= How to complete this task =
Reproduce the material that follows, please, but only from its first line to the line containing "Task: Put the", inclusive.

= Entries provided =
====

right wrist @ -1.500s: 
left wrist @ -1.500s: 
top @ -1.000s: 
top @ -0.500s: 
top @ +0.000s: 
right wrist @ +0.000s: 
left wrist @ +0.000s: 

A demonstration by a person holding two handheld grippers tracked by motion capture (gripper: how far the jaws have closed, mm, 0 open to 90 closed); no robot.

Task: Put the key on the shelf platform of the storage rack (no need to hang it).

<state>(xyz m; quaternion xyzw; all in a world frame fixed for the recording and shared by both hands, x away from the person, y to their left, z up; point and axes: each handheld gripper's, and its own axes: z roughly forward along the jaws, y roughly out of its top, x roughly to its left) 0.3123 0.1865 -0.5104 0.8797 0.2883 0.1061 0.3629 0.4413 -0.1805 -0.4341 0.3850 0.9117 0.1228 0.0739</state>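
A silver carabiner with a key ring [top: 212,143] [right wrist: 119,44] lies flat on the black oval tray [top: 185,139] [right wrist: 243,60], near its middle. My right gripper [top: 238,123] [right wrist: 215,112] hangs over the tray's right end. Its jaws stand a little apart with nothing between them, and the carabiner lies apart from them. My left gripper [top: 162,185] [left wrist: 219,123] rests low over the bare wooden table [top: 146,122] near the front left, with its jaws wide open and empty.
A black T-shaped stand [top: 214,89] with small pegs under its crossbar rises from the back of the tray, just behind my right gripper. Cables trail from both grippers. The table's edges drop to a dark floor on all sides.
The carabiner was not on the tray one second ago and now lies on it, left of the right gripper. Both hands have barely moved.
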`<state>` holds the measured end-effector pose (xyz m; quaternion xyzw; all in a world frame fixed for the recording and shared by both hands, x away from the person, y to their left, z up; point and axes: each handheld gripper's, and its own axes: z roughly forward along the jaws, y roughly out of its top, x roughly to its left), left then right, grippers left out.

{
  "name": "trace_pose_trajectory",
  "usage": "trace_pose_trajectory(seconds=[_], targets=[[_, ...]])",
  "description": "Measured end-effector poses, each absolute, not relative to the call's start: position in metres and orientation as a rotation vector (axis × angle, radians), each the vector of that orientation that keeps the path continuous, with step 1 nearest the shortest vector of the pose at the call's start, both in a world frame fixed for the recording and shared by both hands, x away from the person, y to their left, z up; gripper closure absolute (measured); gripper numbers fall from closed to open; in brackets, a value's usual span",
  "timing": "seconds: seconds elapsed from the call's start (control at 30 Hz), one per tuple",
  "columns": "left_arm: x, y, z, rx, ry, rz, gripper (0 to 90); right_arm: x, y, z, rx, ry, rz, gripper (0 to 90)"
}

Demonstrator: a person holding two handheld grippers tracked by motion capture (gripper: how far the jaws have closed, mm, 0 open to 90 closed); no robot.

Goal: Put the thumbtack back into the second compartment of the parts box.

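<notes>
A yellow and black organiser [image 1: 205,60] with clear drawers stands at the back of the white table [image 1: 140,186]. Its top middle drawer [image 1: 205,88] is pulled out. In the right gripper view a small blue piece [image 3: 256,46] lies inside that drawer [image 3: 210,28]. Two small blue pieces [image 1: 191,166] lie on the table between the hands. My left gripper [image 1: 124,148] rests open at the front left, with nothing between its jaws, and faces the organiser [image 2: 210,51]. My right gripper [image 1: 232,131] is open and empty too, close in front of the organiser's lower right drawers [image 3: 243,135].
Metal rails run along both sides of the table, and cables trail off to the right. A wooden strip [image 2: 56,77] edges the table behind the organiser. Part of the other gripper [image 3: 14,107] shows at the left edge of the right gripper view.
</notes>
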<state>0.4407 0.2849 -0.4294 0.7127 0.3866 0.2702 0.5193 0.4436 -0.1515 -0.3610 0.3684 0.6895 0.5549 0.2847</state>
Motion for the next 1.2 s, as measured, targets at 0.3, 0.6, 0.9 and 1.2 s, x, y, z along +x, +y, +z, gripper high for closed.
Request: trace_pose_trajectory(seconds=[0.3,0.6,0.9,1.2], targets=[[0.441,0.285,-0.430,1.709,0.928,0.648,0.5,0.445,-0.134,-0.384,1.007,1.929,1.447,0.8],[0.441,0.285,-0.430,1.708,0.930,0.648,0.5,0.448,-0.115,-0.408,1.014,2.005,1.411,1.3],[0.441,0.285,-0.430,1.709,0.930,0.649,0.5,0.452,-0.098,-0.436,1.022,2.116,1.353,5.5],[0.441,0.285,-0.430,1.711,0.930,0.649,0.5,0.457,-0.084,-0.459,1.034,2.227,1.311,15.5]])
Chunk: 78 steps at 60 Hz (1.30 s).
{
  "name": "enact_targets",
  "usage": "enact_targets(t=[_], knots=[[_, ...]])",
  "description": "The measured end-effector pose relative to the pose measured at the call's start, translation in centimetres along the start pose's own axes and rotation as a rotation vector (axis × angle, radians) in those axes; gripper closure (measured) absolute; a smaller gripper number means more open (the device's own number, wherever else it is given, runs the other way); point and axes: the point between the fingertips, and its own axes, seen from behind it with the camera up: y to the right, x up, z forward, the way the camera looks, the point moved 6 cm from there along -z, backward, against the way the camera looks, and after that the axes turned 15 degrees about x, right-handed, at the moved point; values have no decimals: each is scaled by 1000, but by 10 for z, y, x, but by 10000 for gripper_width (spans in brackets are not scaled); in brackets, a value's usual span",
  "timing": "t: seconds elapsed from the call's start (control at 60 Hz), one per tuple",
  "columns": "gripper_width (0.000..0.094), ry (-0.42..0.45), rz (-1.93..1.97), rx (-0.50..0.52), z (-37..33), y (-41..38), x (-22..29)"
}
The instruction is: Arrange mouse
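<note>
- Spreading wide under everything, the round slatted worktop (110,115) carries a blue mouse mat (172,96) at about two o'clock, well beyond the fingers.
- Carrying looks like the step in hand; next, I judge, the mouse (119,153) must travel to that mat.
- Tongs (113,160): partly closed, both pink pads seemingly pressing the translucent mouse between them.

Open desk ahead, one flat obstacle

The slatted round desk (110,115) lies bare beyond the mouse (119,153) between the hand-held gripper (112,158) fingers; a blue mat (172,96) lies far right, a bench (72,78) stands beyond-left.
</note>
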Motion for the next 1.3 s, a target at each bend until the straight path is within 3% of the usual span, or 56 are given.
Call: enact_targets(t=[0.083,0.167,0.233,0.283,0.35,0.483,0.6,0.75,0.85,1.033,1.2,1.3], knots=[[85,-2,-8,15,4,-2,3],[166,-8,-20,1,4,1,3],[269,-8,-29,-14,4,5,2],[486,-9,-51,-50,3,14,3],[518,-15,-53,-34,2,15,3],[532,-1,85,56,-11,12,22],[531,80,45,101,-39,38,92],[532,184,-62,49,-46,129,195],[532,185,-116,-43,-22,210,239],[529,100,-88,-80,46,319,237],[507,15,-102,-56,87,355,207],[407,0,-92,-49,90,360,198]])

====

= Answer for the task =
right wrist @ -1.500s: 
left wrist @ -1.500s: 
top @ -1.000s: 
top @ -0.500s: 
top @ +0.000s: 
right wrist @ +0.000s: 
left wrist @ +0.000s: 

A demonstration by a person holding two handheld grippers tracked by motion capture (gripper: how far the jaws have closed, mm, 0 open to 90 closed); no robot.

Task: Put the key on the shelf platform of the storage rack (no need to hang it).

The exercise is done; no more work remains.